What is expected: Exclude the pictures and repeat all of the data exactly.

** Source material follows **

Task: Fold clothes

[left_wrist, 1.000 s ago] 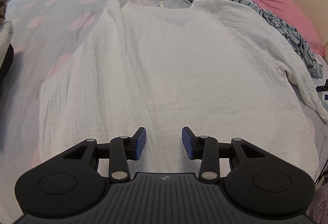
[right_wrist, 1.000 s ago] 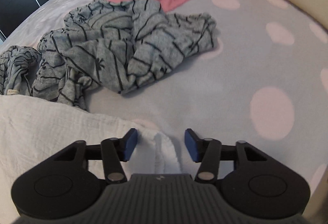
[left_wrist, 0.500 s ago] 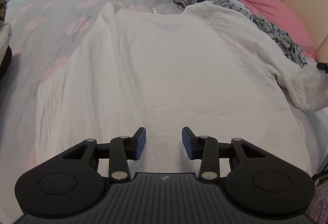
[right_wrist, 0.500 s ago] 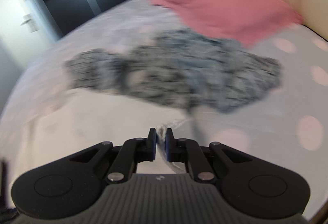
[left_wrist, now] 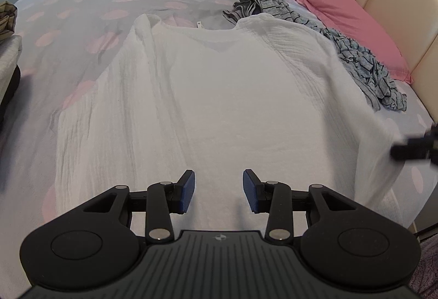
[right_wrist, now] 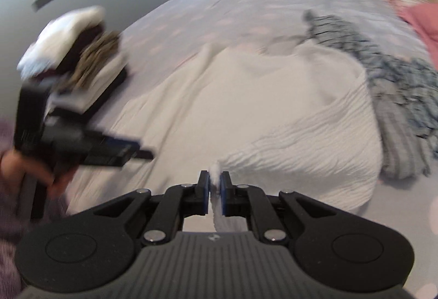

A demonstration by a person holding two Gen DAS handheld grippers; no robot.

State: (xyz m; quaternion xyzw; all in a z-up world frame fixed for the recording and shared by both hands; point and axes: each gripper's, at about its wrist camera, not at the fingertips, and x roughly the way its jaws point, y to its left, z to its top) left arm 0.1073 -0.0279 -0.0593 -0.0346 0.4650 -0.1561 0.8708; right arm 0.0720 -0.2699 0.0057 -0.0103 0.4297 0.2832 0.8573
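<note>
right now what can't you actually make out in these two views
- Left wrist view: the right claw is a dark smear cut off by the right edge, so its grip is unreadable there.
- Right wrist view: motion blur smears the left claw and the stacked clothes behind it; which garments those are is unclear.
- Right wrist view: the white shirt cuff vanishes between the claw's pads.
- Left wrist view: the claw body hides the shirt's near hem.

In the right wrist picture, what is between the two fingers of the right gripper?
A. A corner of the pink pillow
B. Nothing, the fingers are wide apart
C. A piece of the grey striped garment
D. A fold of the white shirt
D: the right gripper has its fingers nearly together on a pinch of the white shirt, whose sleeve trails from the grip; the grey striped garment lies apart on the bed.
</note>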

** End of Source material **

Worked solution:
Task: Fold clothes

[left_wrist, 1.000 s ago] 
[right_wrist, 1.000 s ago] 
[left_wrist, 0.500 s ago] 
[right_wrist, 0.500 s ago] 
[left_wrist, now] 
[right_wrist, now] 

A demonstration by a person holding two Gen DAS handheld grippers; no robot.

State: (xyz m; quaternion xyzw; all in a z-up world frame fixed for the recording and shared by both hands; point and axes: each gripper's, at about its wrist camera, not at the fingertips, and x roughly the way its jaws point, y to its left, z to its top) left arm 0.1073 -0.0279 -0.0593 -0.0346 0.4650 -0.1561 0.8708; right arm 0.0720 -0.2699 0.0057 -0.0103 0.4297 0.2832 0.8573
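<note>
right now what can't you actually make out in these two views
- Left wrist view: the right claw is a dark smear cut off by the right edge, so its grip is unreadable there.
- Right wrist view: motion blur smears the left claw and the stacked clothes behind it; which garments those are is unclear.
- Right wrist view: the white shirt cuff vanishes between the claw's pads.
- Left wrist view: the claw body hides the shirt's near hem.

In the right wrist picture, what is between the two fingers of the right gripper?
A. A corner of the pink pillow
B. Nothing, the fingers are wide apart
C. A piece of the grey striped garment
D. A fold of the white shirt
D: the right gripper has its fingers nearly together on a pinch of the white shirt, whose sleeve trails from the grip; the grey striped garment lies apart on the bed.
</note>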

No more work remains in this exercise.